• **How to complete this task**
Exactly as written, output the lines below starting from the first and ending with the line that contains "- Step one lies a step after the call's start"; omit pictures.

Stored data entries

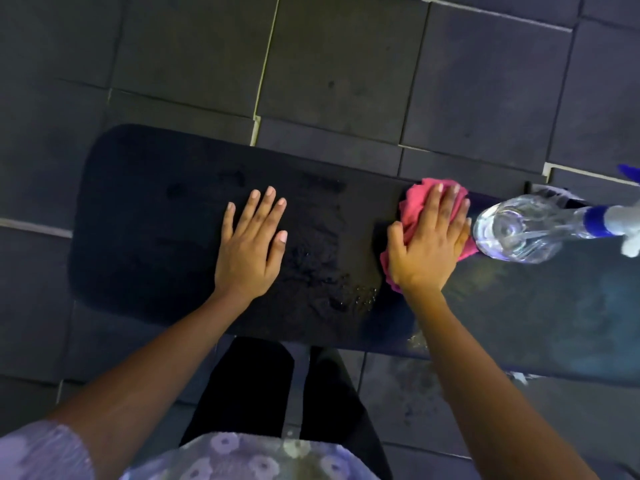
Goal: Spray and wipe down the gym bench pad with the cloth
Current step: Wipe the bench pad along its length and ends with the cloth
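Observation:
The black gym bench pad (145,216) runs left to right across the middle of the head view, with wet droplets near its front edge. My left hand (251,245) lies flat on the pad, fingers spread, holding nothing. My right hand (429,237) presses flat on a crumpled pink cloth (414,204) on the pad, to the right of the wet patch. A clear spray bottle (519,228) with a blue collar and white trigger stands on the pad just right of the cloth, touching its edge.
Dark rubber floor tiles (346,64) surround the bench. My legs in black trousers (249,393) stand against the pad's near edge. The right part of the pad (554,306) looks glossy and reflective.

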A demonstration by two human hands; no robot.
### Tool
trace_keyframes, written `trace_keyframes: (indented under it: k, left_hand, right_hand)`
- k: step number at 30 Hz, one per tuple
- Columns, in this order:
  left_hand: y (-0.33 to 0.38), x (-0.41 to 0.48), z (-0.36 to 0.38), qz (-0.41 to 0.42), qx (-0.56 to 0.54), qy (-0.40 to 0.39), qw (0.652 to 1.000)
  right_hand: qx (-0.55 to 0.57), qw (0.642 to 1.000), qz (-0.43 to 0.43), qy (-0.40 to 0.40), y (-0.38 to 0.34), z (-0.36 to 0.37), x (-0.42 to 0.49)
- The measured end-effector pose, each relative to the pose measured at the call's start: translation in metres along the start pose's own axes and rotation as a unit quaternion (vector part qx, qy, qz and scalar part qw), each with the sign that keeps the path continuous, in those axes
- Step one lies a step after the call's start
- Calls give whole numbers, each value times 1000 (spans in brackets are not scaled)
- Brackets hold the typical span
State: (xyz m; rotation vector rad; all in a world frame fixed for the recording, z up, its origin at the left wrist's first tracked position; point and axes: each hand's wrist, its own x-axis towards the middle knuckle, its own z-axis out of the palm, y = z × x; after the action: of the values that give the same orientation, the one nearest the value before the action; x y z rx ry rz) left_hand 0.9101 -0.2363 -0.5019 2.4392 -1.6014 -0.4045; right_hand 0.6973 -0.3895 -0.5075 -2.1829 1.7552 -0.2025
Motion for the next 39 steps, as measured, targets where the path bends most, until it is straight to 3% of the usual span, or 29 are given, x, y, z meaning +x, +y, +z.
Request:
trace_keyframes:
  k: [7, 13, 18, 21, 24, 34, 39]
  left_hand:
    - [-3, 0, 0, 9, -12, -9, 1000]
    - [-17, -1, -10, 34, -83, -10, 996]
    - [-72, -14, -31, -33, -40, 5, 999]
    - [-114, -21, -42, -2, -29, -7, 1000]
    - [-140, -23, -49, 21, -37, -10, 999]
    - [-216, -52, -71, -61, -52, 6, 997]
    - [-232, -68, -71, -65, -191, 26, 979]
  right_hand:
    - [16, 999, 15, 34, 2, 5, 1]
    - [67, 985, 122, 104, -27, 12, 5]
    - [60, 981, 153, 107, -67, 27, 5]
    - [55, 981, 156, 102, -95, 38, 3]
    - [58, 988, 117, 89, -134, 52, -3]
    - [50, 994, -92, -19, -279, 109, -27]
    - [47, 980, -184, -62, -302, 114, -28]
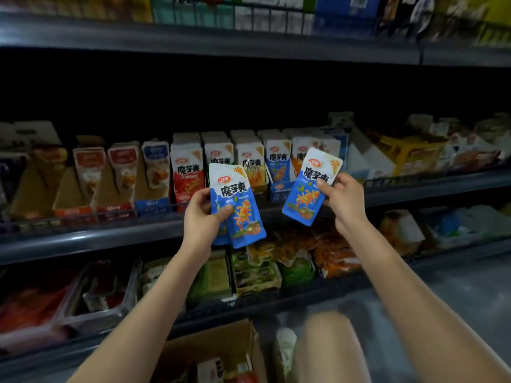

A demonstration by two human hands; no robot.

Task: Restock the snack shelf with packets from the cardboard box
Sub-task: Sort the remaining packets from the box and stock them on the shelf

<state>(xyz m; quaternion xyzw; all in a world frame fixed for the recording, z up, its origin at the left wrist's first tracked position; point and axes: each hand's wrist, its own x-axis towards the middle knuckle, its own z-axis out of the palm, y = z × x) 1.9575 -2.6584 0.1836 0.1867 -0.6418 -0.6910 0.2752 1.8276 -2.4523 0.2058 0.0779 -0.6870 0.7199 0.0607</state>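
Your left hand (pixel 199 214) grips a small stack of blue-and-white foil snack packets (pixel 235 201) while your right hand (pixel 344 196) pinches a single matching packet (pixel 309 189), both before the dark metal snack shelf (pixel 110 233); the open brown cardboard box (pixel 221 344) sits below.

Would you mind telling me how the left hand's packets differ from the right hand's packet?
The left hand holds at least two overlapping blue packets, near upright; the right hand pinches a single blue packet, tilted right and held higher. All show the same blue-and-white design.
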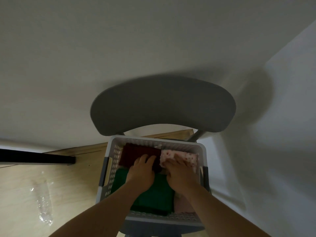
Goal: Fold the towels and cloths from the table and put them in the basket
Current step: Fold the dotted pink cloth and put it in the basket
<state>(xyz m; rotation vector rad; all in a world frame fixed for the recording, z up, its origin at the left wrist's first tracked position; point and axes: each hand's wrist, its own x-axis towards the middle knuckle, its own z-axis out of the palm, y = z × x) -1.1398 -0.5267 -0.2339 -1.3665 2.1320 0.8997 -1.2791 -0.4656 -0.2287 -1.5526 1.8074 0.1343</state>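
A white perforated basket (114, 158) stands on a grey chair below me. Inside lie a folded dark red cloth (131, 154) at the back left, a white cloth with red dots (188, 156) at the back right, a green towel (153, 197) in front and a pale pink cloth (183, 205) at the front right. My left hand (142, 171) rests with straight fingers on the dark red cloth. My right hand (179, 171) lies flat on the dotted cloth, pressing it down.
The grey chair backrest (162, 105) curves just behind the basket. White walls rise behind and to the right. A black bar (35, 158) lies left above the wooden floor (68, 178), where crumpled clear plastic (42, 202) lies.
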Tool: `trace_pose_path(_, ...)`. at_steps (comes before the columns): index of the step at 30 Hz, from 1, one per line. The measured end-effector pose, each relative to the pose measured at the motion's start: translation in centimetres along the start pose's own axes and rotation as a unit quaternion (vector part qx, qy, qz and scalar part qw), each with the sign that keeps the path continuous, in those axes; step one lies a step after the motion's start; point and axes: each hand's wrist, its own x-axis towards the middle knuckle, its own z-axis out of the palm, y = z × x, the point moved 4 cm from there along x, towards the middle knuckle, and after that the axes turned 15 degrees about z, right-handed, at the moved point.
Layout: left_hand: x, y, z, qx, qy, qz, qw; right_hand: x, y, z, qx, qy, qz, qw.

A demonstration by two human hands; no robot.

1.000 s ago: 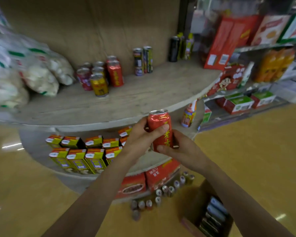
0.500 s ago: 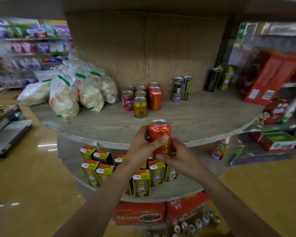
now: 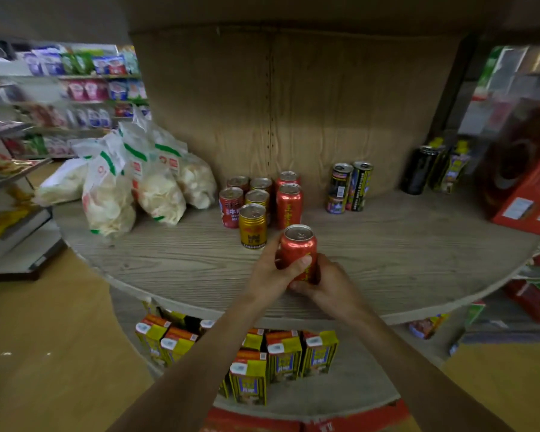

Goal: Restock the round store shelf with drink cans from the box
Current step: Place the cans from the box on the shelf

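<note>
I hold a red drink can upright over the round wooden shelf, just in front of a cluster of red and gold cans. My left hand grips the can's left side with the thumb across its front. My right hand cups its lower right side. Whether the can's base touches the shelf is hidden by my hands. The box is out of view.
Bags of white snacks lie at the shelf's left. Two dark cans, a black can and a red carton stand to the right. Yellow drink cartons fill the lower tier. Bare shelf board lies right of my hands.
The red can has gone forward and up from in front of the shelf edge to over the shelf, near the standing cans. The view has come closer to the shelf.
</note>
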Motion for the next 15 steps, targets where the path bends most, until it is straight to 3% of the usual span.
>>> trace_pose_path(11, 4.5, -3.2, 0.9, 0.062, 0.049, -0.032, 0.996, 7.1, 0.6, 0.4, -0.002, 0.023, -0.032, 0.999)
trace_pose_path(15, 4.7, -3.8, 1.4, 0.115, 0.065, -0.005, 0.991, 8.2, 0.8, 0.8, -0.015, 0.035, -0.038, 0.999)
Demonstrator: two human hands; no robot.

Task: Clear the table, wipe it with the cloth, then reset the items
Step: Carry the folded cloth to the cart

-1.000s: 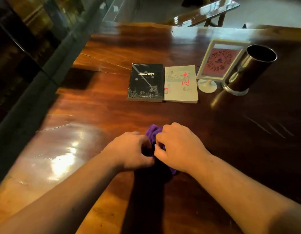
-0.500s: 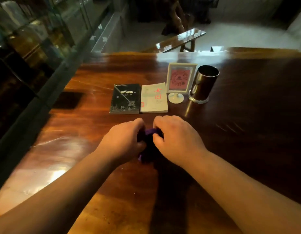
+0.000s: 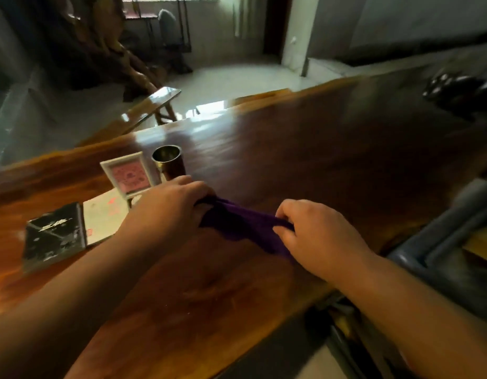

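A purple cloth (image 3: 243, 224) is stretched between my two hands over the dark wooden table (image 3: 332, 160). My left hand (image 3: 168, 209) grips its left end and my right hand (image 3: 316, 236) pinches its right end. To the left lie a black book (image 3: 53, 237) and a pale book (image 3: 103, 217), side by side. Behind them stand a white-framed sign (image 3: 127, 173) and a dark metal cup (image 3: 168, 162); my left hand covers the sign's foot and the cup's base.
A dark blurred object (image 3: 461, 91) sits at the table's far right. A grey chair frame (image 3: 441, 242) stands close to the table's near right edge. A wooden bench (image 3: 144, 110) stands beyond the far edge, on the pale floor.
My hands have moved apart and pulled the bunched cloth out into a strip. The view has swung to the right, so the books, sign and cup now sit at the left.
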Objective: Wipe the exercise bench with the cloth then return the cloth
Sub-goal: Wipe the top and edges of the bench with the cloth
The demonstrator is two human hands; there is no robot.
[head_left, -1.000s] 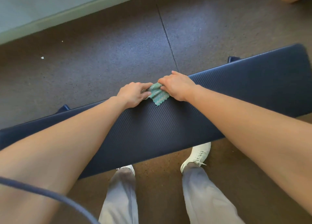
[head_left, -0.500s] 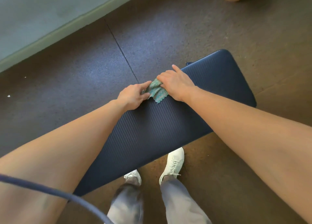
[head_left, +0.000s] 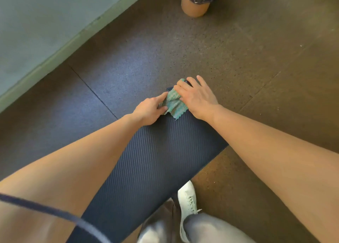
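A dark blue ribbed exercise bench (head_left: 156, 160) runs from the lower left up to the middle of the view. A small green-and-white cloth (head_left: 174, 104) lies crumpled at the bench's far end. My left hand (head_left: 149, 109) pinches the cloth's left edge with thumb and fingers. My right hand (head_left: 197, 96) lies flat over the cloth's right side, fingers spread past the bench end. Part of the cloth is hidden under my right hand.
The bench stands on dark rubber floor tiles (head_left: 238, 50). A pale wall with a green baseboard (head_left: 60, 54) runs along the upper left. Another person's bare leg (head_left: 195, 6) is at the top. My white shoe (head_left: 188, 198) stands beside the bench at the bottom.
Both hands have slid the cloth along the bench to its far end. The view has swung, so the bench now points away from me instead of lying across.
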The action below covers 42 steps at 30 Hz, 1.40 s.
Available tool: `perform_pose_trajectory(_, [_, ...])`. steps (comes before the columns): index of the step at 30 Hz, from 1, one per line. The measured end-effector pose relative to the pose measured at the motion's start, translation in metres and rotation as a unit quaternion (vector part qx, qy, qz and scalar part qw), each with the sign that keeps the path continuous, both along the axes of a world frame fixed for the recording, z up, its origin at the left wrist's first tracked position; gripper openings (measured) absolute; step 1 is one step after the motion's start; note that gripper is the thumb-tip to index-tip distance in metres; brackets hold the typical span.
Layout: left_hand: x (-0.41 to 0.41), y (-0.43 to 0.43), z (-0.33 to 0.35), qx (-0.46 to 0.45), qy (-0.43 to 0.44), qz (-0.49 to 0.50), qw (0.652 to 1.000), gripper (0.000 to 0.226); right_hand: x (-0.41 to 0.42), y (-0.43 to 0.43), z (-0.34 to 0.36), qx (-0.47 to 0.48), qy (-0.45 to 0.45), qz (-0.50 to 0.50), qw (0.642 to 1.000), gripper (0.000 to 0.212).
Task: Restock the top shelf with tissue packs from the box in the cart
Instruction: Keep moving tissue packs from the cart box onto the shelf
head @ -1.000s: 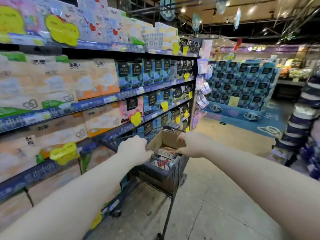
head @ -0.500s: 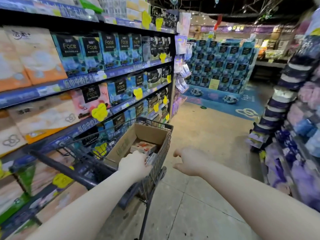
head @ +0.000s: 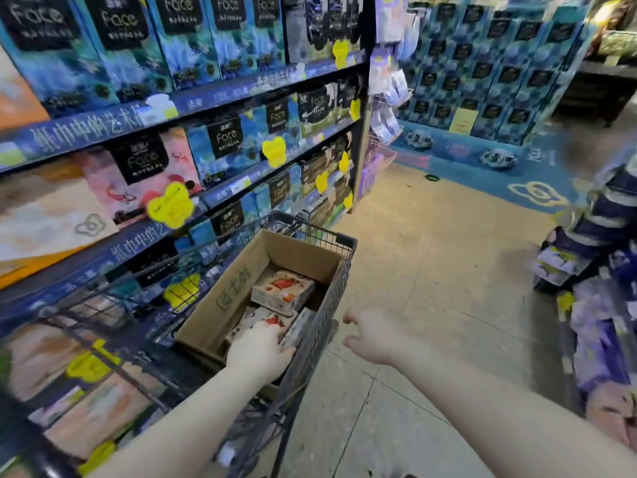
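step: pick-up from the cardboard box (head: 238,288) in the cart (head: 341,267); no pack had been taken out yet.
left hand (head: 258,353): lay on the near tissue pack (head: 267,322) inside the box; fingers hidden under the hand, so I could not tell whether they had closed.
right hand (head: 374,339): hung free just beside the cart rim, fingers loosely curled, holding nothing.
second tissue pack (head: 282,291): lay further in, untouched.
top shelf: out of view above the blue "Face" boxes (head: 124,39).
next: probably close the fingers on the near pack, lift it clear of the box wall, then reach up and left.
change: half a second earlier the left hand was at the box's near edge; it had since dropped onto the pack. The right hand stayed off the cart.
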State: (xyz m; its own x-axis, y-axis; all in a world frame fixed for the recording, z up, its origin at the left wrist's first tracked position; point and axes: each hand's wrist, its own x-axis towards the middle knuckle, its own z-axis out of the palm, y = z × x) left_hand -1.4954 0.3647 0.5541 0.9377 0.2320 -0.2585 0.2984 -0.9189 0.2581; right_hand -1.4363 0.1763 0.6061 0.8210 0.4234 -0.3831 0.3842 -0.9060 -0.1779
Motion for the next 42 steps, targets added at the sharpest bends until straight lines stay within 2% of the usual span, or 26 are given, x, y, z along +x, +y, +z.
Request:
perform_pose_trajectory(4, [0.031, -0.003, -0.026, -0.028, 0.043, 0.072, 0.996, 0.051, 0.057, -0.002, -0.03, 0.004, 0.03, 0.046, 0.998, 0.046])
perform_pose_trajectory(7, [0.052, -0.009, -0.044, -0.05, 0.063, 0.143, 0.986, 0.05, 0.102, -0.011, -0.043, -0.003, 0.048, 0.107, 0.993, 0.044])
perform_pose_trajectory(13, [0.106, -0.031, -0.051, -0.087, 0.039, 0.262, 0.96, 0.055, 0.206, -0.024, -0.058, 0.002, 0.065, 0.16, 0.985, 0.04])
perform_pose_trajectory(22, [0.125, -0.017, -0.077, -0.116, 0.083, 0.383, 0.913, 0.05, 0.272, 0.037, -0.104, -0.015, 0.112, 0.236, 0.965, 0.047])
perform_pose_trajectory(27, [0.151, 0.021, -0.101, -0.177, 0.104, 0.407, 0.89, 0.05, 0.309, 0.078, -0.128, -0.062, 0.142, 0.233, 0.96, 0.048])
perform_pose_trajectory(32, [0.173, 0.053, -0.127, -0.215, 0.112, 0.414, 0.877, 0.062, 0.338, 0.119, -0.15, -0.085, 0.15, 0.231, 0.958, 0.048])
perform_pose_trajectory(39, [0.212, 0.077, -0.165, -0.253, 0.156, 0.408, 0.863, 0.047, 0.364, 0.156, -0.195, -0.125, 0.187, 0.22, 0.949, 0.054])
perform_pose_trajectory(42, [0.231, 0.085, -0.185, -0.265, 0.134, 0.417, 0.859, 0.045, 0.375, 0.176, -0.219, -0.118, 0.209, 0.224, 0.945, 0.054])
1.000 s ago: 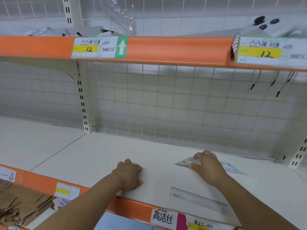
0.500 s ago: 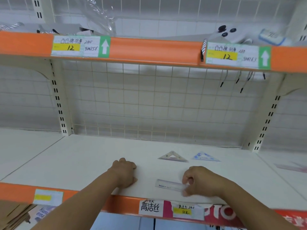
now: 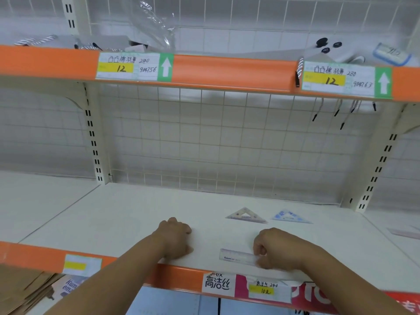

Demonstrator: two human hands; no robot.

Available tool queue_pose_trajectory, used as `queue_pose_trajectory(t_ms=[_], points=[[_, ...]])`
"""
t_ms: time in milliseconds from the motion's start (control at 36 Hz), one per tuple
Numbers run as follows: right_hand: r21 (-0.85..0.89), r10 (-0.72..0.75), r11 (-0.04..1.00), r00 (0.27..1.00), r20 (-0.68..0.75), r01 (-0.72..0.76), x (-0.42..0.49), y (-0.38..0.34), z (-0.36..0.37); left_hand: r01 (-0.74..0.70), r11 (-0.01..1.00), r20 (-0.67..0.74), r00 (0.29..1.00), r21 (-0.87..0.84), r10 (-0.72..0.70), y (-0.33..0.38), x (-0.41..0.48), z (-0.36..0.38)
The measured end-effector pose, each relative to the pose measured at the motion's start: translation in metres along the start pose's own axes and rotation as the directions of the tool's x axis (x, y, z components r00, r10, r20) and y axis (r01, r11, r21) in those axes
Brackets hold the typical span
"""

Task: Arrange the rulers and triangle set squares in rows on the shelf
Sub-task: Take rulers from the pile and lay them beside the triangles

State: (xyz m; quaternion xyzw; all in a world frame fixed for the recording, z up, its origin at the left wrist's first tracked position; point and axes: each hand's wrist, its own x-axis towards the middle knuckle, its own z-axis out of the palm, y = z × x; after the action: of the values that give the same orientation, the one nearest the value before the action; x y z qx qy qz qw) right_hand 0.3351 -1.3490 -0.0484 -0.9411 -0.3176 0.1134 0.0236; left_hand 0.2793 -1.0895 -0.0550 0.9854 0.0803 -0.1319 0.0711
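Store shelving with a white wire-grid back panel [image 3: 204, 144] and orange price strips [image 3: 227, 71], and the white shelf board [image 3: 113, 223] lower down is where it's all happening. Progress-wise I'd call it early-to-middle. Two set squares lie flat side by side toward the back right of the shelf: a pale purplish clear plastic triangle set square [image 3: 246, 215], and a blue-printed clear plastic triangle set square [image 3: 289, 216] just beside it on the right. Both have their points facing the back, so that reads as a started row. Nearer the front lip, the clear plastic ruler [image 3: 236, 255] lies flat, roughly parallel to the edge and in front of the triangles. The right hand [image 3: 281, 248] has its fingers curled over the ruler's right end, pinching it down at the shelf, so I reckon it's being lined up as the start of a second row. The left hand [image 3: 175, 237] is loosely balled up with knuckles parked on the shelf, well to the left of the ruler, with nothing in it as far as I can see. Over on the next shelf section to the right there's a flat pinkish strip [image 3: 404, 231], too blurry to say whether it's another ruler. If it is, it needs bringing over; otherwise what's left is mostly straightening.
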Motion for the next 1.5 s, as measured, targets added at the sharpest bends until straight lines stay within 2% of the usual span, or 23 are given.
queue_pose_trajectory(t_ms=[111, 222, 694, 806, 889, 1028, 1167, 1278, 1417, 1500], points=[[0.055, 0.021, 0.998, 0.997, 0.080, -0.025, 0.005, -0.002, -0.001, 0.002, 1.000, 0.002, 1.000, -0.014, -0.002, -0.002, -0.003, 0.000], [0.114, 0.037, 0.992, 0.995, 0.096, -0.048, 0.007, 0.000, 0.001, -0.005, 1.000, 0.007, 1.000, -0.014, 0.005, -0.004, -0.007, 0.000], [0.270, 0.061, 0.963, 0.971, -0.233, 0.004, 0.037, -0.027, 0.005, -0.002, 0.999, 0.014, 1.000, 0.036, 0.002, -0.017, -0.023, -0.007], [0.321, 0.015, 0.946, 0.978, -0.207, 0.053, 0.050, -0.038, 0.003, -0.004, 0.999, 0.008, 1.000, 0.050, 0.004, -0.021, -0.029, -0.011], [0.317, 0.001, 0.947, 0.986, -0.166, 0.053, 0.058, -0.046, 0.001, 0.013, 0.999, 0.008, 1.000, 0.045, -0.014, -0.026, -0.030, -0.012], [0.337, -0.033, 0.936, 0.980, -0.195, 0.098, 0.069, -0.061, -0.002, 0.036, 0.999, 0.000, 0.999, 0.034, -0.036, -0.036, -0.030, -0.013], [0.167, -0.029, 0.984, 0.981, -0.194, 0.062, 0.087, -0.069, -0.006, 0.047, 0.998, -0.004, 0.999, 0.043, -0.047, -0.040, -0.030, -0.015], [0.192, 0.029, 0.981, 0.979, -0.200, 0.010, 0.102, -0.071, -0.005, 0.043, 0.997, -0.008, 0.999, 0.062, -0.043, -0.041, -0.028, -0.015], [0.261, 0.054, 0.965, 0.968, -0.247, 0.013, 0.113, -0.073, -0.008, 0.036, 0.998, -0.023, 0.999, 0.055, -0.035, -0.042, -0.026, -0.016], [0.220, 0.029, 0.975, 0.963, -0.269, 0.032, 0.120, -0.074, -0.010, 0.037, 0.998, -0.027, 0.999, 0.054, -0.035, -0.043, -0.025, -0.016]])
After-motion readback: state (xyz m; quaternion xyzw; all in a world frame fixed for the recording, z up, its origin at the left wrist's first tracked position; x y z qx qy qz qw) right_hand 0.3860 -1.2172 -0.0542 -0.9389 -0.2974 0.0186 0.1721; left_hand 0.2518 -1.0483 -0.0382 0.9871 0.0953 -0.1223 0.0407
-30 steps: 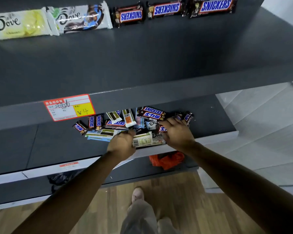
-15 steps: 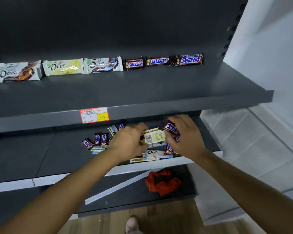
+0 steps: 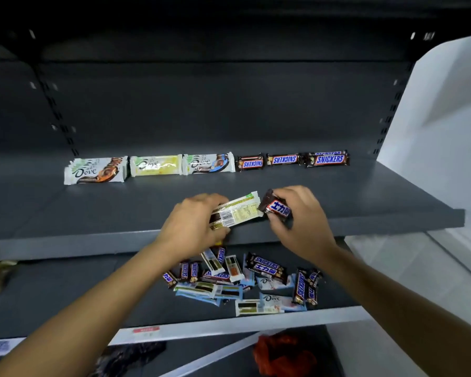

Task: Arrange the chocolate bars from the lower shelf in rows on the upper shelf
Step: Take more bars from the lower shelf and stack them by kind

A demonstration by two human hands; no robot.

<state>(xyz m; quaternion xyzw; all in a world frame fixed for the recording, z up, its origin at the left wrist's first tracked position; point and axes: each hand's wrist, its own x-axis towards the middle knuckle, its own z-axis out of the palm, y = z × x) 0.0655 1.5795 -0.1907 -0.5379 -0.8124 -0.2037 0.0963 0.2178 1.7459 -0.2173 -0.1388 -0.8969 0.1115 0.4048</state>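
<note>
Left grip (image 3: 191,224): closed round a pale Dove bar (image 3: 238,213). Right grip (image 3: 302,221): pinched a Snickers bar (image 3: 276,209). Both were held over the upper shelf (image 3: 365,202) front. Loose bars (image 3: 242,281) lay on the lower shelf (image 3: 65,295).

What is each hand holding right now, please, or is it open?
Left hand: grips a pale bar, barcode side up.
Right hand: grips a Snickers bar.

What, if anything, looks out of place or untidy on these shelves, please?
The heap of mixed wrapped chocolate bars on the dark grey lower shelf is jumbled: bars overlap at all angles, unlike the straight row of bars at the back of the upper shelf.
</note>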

• **Task output**
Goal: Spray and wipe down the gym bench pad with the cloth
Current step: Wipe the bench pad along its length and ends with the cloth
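Observation:
The black gym bench pad (145,216) runs left to right across the middle of the head view, with wet droplets near its front edge. My left hand (251,245) lies flat on the pad, fingers spread, holding nothing. My right hand (429,237) presses flat on a crumpled pink cloth (414,204) on the pad, to the right of the wet patch. A clear spray bottle (519,228) with a blue collar and white trigger stands on the pad just right of the cloth, touching its edge.
Dark rubber floor tiles (346,64) surround the bench. My legs in black trousers (249,393) stand against the pad's near edge. The right part of the pad (554,306) looks glossy and reflective.
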
A demonstration by two human hands; no robot.
### Tool
trace_keyframes, written `trace_keyframes: (indented under it: k, left_hand, right_hand)`
- k: step number at 30 Hz, one per tuple
- Columns, in this order:
  left_hand: y (-0.33 to 0.38), x (-0.41 to 0.48), z (-0.36 to 0.38), qz (-0.41 to 0.42), qx (-0.56 to 0.54), qy (-0.40 to 0.39), qw (0.652 to 1.000)
  right_hand: qx (-0.55 to 0.57), qw (0.642 to 1.000), qz (-0.43 to 0.43), qy (-0.40 to 0.40), y (-0.38 to 0.34), z (-0.36 to 0.37), x (-0.42 to 0.49)
- The measured end-effector pose, each relative to the pose measured at the call's start: translation in metres along the start pose's own axes and rotation as a unit quaternion (vector part qx, qy, qz and scalar part qw), each with the sign that keeps the path continuous, in those axes
- Step one lies a step after the call's start

For this exercise, nothing more remains to be given.